Experiments conducted using several CEC2014 functions along with 23 benchmark functions demonstrate that the IAO algorithm outperforms alternative methods in terms of both performance and consistency. Additionally, in studies involving eight heterogeneous robot inspection scenarios, evaluations against other metaheuristic algorithms and the CPLEX solver reveal that the IAO-v algorithm exhibits superior optimization capabilities and stability in addressing the MHRTA problem. Future research will focus on the following key areas:

(1)We further emphasize the practical application requirements of chemical industrial parks by considering the domino effects of initial accidents and quantifying risk values across different zones. To address these challenges, we develop multi-objective optimization models and corresponding algorithms designed to minimize losses arising from accidents in these facilities.

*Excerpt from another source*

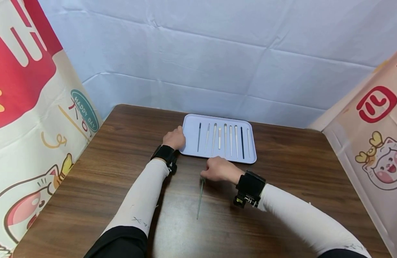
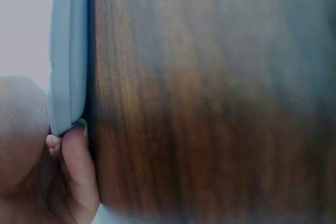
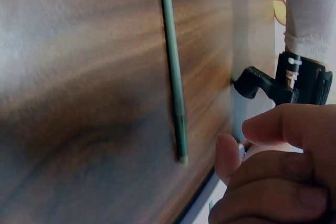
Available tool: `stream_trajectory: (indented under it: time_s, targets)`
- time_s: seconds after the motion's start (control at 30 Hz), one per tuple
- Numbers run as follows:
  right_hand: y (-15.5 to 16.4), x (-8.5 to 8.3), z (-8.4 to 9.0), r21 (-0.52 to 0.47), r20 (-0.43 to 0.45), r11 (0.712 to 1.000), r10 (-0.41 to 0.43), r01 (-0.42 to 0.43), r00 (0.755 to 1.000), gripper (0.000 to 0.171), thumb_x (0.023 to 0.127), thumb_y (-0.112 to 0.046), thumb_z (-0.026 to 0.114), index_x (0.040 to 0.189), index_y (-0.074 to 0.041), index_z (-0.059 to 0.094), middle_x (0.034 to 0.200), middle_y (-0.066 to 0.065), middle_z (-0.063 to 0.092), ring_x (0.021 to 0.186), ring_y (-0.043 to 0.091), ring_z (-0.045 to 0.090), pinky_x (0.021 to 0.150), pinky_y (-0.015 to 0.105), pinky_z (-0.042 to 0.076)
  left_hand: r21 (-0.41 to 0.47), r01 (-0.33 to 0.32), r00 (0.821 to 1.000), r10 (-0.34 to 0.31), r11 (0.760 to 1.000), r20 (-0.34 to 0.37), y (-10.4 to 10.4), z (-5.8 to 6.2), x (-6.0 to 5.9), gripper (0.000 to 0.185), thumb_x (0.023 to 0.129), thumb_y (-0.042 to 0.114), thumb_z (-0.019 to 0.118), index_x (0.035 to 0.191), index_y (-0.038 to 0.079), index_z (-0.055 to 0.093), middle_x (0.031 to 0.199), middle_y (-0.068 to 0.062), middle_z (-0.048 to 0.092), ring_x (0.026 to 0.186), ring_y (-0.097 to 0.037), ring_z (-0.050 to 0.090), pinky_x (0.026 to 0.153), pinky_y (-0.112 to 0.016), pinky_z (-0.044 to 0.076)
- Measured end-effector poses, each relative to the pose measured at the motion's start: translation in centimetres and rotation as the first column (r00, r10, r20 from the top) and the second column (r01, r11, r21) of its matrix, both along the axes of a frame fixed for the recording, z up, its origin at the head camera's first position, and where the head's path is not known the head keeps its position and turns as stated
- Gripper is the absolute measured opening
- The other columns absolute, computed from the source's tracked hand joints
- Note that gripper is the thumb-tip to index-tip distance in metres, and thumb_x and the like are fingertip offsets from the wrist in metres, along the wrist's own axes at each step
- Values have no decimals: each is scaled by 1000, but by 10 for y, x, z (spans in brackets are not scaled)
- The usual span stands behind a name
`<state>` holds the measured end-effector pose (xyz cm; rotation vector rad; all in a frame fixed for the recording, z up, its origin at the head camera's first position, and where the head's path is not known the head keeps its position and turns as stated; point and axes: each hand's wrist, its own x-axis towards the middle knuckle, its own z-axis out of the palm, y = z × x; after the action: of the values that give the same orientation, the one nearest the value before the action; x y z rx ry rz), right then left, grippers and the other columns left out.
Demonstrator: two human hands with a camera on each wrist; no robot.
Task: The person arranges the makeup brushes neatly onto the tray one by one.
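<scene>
My left hand [image 1: 174, 138] grips the left edge of a pale lavender tray [image 1: 187, 152]. In the left wrist view, a fingertip [image 2: 76, 145] sits right at the tray's [image 2: 62, 56] rim. A thin green makeup brush [image 1: 200, 200] lies on the table in front of the tray. Over its far end is my right hand [image 1: 220, 170]. Seen from the right wrist, the green brush [image 3: 173, 61] lies apart from my right hand [image 3: 278, 171]; thumb and forefinger are bent with a gap between them, the other fingers curled.
Several brushes lie side by side in the tray, among them a short pale brush [image 1: 219, 138] and a black one [image 1: 242, 143]. The brown wooden table [image 1: 292, 157] meets a pale cloth [image 1: 217, 61] at the back. Printed cloths [image 1: 40, 143] hang at both sides.
</scene>
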<state>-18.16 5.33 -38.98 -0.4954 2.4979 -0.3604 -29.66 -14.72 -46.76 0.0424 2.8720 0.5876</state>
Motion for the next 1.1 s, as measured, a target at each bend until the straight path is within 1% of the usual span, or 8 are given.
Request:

(2) Incorporating a variable neighborhood search strategy into the IAO algorithm enhances the accuracy in solving MHRTA problems; however, it also moderately increases the algorithm’s time complexity. Future research will focus on developing new algorithms that improve accuracy without incurring additional computational costs.

(3) This study does not capture dynamic production changes, particularly uncertainty factors such as the random arrival of inspection tasks and robot malfunctions. Future research will incorporate stochastic elements into the task assignment process to enhance responsiveness in dynamic settings.